Antes que a voz de Renato Zero se ouvisse de novo, desejei tanto ter muitos leitores no Blogue do CNC apenas para que eu não guardasse para mim este sábio espesso. Um homem propenso ao convívio pragmático de lábios incapazes de velocidades levianas, mas que deve ser espiado sem binóculos de teatro já que a sua intimidade o não entaipa.

 

Nasce Renato em 1950. Atravessa períodos muito dolorosos.

Le sue canzoni racconteranno se stesso come uomo e come artista, l’amore e il sesso in tutte le sue declinazioni e precorreranno i tempi affrontando temi come la pedofilia, l’identità di genere, la droga, l’incomunicabilità, l’omosessualità, l’emarginazione, la violenza e la spiritualità.

Renato é um dos poucos que no mundo tem a coragem das ideias.

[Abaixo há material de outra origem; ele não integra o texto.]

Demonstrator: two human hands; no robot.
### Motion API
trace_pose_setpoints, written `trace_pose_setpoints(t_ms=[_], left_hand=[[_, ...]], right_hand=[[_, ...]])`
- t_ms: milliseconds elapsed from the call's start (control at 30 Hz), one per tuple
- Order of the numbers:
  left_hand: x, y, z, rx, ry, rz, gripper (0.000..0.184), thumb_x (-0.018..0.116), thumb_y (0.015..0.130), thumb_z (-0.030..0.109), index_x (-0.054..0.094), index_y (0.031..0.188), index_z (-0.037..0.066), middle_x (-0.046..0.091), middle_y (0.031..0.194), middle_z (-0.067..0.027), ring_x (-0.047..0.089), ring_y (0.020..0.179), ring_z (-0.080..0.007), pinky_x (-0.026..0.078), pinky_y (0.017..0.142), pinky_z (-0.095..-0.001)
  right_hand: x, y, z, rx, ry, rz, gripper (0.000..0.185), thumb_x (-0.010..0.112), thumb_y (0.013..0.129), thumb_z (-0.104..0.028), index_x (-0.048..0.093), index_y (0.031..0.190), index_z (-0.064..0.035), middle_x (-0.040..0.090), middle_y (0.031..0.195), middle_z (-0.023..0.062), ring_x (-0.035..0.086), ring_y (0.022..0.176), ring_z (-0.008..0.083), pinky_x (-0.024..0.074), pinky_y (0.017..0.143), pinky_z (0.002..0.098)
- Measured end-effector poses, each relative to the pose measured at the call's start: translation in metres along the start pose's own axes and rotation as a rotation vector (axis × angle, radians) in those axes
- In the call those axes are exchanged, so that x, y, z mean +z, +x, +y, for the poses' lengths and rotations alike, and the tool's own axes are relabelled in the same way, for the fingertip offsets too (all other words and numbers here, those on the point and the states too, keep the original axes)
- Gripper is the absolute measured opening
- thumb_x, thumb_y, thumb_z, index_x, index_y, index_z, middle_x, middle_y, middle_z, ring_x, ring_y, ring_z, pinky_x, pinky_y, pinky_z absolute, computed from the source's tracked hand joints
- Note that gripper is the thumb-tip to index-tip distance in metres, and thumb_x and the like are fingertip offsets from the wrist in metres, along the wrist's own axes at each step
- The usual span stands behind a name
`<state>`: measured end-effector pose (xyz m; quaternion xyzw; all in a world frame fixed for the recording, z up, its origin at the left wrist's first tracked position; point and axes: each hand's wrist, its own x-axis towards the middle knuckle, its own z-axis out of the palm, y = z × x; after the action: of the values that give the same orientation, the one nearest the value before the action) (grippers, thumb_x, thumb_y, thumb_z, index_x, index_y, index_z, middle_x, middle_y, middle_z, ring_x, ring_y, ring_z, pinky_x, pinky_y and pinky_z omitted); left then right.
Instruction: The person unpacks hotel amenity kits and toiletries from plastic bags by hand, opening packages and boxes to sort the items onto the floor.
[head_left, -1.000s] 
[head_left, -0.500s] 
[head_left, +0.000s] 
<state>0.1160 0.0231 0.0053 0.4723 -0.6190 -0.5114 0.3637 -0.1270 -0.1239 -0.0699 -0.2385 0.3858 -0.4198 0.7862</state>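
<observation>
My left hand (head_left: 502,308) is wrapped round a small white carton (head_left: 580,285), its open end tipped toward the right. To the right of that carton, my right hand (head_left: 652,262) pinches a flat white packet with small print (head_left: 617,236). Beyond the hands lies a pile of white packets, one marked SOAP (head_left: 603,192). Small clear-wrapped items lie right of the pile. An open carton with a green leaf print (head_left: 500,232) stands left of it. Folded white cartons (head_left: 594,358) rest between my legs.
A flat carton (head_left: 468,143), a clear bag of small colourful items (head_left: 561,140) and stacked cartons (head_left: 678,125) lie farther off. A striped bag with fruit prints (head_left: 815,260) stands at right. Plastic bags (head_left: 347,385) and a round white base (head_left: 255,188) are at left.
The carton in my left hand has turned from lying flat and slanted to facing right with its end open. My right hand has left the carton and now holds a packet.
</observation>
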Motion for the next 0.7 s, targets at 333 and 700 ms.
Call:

É o primeiro artista italiano a produzir-se e distribuir-se. Quase desconhecido em Portugal, devo desde já dizer que, inventarei sempre aplausos para ele sob e sobre quaiquer olhares distantes de multidões restantes que receando riscos de fatais ausências de comportamento ditos elitistas o não acolham.

Renato Zero foi sempre citado por David Bowie, Beyoncé, Cohen, entre muitos outros. Tem tido estrondosos sucessos no Victoria & Albert em Londres. Irónico transgressivo, amado e odiado, grande dançarino e ator em vários filmes de Felini e Pasolini, não tem qualquer reverência pela dita cultura considerada alta. No entanto, intelectuais de todo o mundo dizem-no ser uma verdadeira pulsação do enigma. 

 

 

Acaba o concerto e sai no seu passo de amor a cantar esta outra história da humanidade e dos seus sentires.

 

Enorme a minha dívida pelo que és! O amor continua a ser um segredo mesmo quando se fala dele. Tal qual a liberdade. Tal qual a inquietudo mesmo quando nos distraimos. Impiedoso foi o tempo enquanto te não ouvi e vi ao vivo.